**Task statement**
Set the data down exactly as it stands, and keep its pictures out.

**Provided material**
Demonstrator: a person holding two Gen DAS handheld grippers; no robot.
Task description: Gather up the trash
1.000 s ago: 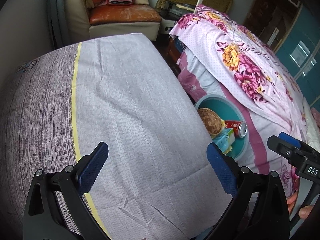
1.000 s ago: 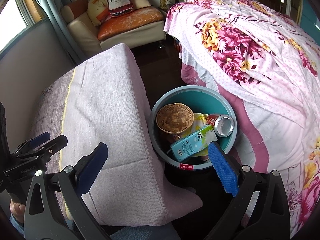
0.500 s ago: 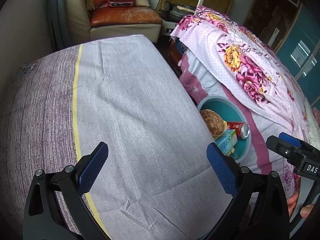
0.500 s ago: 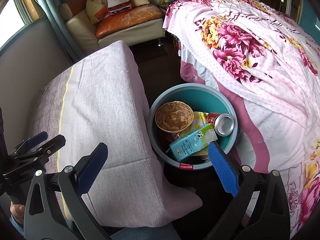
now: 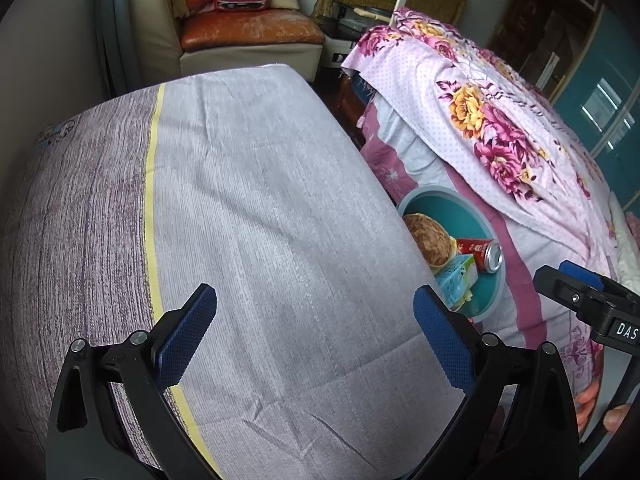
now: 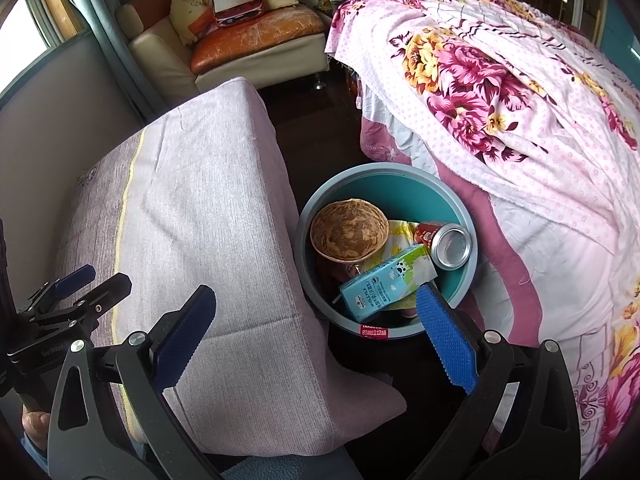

**Solution**
Demonstrator: a person holding two Gen DAS handheld grippers; no robot.
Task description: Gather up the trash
1.000 s ago: 
1.000 s ago: 
0.500 s ago: 
0.500 s ago: 
now: 
now: 

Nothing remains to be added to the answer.